◆ WORK REQUEST
Whenever a line in the data below includes the string "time", copy it out.

Data items
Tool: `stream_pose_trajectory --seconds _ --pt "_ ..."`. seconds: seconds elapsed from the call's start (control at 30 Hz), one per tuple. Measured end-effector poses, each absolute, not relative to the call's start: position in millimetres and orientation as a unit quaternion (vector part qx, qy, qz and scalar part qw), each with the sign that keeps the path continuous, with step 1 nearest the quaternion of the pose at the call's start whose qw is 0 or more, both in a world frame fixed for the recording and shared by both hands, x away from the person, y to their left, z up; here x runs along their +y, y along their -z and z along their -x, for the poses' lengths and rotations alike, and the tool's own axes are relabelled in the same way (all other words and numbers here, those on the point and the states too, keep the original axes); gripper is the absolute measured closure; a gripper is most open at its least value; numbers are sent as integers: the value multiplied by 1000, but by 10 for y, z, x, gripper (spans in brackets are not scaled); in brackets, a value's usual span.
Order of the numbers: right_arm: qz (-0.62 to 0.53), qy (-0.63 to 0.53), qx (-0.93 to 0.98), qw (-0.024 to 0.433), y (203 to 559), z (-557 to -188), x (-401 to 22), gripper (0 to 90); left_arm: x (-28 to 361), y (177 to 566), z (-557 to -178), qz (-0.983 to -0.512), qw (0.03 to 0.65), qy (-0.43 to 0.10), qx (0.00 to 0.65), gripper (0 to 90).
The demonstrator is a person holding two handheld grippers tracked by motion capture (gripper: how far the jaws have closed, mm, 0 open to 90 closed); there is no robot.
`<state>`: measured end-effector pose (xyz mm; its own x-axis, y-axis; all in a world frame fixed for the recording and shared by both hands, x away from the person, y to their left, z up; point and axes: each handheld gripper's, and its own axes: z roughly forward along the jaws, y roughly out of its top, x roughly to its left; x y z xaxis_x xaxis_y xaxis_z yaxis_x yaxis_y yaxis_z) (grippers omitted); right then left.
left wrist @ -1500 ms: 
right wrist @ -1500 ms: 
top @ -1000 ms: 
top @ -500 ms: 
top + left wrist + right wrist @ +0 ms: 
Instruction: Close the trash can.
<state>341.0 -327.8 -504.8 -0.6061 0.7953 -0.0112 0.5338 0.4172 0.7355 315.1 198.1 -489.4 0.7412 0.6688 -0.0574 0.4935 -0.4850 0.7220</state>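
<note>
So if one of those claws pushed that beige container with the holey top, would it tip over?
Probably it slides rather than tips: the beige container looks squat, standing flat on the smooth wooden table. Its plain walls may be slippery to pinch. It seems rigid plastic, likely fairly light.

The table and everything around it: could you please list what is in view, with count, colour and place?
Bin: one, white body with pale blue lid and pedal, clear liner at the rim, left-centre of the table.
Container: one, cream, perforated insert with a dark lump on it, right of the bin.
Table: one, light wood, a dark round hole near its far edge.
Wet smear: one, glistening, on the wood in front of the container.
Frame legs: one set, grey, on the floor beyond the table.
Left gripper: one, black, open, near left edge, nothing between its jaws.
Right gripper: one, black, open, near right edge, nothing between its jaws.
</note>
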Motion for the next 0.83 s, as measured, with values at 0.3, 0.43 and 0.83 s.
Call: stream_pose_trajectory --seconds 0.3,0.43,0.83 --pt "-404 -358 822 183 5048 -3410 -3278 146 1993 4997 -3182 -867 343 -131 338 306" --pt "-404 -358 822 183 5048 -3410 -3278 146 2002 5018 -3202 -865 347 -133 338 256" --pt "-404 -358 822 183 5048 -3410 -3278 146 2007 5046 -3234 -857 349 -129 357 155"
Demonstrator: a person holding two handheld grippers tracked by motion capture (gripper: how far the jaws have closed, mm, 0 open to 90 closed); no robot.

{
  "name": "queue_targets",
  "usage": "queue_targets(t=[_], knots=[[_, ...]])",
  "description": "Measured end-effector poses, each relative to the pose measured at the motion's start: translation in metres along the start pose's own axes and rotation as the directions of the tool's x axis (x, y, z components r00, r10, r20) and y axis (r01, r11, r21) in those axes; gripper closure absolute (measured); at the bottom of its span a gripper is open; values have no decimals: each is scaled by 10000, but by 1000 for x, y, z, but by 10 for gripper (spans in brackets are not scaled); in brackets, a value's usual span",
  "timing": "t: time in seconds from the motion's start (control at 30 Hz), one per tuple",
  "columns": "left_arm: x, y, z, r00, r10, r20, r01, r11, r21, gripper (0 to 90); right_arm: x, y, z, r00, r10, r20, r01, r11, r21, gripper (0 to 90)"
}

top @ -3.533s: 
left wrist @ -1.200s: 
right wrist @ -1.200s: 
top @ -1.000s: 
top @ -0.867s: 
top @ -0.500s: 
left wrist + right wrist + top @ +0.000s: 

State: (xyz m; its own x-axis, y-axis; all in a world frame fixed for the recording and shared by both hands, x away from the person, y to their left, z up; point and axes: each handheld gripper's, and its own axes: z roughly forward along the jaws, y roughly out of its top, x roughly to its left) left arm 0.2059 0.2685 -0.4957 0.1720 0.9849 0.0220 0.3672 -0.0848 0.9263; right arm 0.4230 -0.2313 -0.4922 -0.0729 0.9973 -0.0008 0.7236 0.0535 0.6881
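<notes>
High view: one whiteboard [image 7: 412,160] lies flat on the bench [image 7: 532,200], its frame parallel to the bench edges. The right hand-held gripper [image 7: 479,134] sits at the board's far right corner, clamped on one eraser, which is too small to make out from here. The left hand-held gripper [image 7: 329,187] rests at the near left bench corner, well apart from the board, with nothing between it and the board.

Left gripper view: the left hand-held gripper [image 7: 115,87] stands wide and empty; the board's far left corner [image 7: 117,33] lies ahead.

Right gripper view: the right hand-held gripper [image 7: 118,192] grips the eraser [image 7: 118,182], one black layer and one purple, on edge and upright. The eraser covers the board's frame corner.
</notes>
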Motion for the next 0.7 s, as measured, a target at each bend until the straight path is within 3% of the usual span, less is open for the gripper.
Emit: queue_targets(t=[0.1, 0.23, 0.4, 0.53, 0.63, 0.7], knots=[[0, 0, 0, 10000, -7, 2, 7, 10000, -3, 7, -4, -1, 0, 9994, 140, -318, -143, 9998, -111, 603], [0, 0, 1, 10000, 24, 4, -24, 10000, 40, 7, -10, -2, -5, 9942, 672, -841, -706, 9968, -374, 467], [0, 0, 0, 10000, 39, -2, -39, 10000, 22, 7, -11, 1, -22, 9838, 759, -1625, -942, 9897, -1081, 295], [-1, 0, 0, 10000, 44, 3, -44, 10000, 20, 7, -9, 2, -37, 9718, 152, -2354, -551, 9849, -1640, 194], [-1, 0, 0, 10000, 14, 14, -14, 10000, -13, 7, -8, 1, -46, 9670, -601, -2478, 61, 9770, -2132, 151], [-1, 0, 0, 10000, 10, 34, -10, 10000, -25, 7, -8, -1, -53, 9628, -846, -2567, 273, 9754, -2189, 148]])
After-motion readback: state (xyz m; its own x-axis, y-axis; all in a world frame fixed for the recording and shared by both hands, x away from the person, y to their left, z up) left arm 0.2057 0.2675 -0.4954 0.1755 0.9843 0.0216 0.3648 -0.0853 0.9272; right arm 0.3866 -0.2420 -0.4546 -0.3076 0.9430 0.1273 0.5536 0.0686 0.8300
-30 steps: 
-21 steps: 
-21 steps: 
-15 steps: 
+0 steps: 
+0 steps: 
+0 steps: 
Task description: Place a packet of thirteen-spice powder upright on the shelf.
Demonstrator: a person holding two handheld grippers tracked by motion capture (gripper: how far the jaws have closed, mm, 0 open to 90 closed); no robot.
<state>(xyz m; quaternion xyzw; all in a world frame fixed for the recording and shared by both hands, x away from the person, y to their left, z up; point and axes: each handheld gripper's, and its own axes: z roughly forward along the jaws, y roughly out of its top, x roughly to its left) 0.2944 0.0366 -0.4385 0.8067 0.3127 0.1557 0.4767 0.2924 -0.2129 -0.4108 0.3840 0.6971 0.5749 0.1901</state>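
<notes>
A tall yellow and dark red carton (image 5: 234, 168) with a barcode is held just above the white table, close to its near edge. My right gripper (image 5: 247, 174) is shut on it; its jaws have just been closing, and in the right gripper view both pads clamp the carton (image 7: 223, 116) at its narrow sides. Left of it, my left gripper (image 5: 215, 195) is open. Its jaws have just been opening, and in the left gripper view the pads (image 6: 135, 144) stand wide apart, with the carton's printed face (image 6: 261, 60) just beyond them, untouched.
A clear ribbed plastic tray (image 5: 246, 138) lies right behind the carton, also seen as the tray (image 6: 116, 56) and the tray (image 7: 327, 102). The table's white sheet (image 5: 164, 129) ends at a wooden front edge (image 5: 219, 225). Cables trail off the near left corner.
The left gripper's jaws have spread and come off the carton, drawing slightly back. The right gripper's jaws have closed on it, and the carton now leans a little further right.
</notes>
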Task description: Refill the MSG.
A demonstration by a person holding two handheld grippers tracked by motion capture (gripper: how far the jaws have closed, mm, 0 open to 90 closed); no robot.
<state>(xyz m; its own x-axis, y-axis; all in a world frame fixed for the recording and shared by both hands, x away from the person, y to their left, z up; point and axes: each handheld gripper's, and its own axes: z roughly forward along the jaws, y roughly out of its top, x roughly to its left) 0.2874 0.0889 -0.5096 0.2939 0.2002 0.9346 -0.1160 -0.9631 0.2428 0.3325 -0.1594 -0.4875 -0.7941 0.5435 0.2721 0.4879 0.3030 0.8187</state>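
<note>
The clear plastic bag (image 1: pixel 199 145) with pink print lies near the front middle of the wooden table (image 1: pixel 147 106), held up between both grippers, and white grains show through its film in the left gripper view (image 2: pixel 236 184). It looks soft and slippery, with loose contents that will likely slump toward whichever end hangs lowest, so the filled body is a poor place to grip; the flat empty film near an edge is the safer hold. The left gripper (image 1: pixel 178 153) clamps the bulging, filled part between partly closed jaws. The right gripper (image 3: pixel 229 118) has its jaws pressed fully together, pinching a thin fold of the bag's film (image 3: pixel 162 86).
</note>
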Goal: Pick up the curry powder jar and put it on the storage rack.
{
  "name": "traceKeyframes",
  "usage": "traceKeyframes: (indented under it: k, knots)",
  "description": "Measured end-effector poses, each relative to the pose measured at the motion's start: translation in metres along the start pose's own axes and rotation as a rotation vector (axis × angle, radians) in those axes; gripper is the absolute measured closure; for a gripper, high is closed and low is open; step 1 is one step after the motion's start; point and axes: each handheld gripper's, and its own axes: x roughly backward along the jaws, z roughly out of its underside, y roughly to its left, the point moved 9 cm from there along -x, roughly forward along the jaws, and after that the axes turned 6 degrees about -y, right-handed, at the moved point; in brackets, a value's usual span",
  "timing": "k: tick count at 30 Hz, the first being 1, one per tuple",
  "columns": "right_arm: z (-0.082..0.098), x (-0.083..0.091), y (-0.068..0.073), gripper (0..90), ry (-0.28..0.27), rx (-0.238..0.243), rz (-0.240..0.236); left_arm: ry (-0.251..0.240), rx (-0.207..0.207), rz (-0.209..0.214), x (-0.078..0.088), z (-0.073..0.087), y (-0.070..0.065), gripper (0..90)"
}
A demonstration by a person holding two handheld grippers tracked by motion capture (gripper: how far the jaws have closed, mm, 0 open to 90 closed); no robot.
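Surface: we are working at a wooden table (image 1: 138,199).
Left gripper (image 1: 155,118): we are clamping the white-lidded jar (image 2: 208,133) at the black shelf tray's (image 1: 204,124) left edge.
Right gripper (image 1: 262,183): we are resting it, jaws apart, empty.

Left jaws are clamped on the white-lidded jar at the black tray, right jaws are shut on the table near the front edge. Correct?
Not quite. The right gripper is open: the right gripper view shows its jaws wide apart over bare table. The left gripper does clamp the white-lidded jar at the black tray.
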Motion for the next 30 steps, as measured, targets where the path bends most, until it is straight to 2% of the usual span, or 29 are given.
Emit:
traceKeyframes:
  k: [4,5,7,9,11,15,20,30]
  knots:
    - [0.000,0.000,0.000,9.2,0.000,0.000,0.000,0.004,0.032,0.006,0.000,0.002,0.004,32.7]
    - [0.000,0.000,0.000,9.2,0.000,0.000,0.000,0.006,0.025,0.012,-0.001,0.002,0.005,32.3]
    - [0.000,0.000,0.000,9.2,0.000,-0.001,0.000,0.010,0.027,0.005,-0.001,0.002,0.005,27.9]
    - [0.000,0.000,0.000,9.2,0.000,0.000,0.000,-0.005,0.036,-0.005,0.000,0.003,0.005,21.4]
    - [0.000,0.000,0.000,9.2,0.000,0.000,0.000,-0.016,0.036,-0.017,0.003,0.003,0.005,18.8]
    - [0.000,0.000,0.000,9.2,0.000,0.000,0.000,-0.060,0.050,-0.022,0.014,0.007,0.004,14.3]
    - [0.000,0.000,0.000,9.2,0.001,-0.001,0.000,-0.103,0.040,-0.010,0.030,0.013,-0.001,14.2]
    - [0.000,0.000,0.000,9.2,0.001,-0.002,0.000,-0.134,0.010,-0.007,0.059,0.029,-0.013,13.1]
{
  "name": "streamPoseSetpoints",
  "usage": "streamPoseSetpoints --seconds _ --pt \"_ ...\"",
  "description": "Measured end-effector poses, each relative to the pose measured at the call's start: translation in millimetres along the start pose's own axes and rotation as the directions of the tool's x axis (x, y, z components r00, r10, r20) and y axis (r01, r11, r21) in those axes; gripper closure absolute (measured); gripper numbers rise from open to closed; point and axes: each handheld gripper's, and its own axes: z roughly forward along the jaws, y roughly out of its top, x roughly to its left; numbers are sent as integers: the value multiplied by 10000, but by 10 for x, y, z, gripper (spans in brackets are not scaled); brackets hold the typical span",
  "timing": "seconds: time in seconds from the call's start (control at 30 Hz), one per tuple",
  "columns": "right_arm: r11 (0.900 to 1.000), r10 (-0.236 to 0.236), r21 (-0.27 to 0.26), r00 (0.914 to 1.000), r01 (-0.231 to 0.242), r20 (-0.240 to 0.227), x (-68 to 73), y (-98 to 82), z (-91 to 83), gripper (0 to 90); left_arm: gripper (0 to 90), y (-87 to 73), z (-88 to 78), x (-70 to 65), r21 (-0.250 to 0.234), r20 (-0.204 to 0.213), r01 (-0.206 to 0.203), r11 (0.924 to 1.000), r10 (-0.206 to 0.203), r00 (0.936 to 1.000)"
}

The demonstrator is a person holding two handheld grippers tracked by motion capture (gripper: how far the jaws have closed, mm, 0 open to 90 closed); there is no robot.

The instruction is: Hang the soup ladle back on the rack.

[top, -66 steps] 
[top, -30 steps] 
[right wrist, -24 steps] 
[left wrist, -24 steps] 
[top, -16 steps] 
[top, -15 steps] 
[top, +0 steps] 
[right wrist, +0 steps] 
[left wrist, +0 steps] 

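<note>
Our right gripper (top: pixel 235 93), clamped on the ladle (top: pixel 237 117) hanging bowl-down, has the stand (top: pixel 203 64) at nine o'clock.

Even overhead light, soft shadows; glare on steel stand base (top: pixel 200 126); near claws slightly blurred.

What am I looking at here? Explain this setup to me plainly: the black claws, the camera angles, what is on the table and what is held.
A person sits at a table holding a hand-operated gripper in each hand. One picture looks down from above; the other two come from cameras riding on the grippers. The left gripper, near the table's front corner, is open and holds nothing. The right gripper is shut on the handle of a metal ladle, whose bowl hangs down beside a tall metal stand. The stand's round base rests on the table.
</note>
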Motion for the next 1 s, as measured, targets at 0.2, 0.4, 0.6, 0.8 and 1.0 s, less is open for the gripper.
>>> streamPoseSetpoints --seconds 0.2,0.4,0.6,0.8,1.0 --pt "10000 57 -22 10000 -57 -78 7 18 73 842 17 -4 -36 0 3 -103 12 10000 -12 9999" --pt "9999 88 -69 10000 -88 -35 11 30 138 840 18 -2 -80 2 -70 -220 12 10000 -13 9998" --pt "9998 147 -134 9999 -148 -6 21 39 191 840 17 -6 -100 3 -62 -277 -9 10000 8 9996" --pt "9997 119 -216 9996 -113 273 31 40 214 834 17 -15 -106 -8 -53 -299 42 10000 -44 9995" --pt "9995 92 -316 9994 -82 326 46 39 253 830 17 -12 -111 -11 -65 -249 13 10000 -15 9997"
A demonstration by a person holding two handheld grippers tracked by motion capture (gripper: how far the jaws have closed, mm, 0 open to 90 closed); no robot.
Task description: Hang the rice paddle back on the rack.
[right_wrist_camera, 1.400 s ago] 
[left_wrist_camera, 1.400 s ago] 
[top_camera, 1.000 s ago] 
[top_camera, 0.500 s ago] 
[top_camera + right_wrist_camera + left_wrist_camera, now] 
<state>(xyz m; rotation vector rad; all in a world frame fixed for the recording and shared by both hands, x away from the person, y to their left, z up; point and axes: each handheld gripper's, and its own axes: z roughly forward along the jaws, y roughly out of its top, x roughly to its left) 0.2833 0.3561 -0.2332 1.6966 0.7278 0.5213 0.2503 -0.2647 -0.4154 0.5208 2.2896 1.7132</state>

◆ ANSWER BOX
  "timing": "t: time in seconds from the motion's start (control at 30 Hz), one per tuple",
  "timing": "seconds: time in seconds from the call's start (control at 30 Hz), one per tuple",

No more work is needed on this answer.